Clinical laboratory tests have relatively less utility in resource-poor settings, but lives can be saved if a few simple tests are available, such as those for urine pregnancy and, in endemic/high-prevalence areas, for human immunodeficiency virus (HIV), malaria, and tuberculosis (TB) screening. This chapter discusses how to improvise various materials, equipment, and tests when clinicians need laboratory tests and the normal procedure for doing them is unavailable.

ESSENTIALS

Table 20-1 lists essential laboratory tests worldwide, which differ depending on the facility’s capabilities (described in Table 5-1).
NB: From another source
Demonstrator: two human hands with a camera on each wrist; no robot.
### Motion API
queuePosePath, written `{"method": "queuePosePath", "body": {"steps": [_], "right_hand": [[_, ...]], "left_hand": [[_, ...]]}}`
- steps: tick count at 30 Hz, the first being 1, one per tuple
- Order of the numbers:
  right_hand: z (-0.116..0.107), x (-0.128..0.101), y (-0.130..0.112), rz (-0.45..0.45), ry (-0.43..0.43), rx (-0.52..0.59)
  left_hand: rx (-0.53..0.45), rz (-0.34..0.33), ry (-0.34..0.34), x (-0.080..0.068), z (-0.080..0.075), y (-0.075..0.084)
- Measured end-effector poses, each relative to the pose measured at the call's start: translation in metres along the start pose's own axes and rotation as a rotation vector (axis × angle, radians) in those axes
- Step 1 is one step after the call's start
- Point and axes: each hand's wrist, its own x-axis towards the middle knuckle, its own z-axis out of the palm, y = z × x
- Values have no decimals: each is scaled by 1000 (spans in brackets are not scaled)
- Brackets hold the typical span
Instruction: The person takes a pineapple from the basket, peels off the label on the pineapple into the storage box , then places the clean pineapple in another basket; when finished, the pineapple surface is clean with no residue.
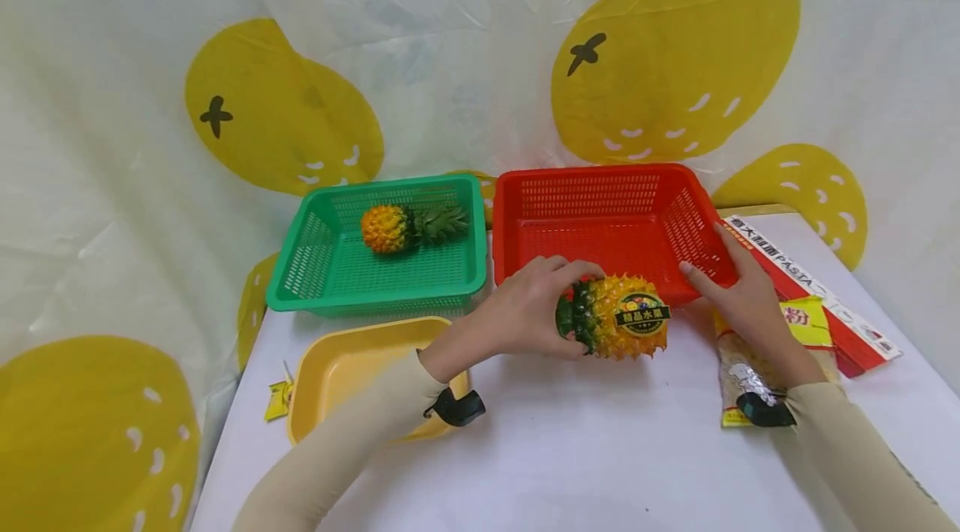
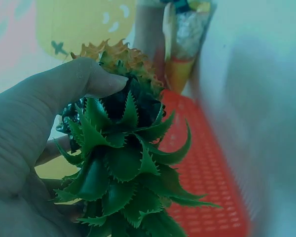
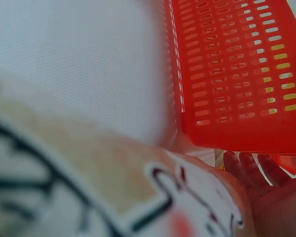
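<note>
On the white table (image 1: 600,449) a yellow toy pineapple (image 1: 622,317) with a round label lies on its side, just in front of the red basket (image 1: 607,223). My left hand (image 1: 577,311) grips it at the green leafy crown (image 2: 123,168), thumb (image 2: 74,84) on one side and fingers on the other. My right hand (image 1: 738,290) rests with straight fingers on the red basket's near right corner. The right wrist view shows the basket's slotted wall (image 3: 237,74) and my fingers (image 3: 246,168) behind its rim. The red basket holds nothing.
A green basket (image 1: 300,282) at the back left holds a second pineapple (image 1: 386,228). A yellow tray (image 1: 352,365) sits under my left forearm. A food bag (image 1: 750,373) lies under my right wrist, beside a red pasta box (image 1: 817,298). A lemon-print sheet hangs behind.
</note>
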Motion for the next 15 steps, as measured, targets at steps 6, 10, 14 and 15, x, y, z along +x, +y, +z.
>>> {"method": "queuePosePath", "body": {"steps": [6,10,14,15], "right_hand": [[0,2,2,-18,2,-11],[-1,1,2,-29,6,2],[-1,0,1,-23,4,7],[-1,0,1,-19,3,8]], "left_hand": [[-21,2,-25,-13,14,5],[-31,4,-41,-19,24,7],[-34,6,-54,-24,34,6],[-39,7,-56,-24,37,6]]}}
TABLE 20-1Laboratory Testing Essentials

EQUIPMENT AND MATERIALS

Water

Use filtered rainwater rather than distilled water to make laboratory reagents, such as stains. Collect uncontaminated rainwater in rooftop tanks.1 Distilled water is best for use in autoclaves and in pressure cookers used as sterilizers. If available, also use distilled water to produce intravenous (IV) fluids.

Distillation involves boiling clean water and collecting the steam, which then condenses back to water. The water from condensed vapor does not contain salt and other impurities. In austere situations, improvising distillation systems saves many lives, as is seen in the following story from a World War II prison camp2:

Some six weeks before the outbreak [dysentary] I had constructed, as a precaution, a small plant for distilling water for intravenous saline. It was a very primitive affair, the condenser being a coiled rubber tube inside a hollow bamboo in which cold water was circulated. The boiler was a 4-gallon kerosene can. Within 24 hours of the outbreak we were able to give intravenous saline. The plant was producing 40 pints daily, and eventually double that figure. The giving IV bottle was a jam-jar connected to a needle by a rubber tube.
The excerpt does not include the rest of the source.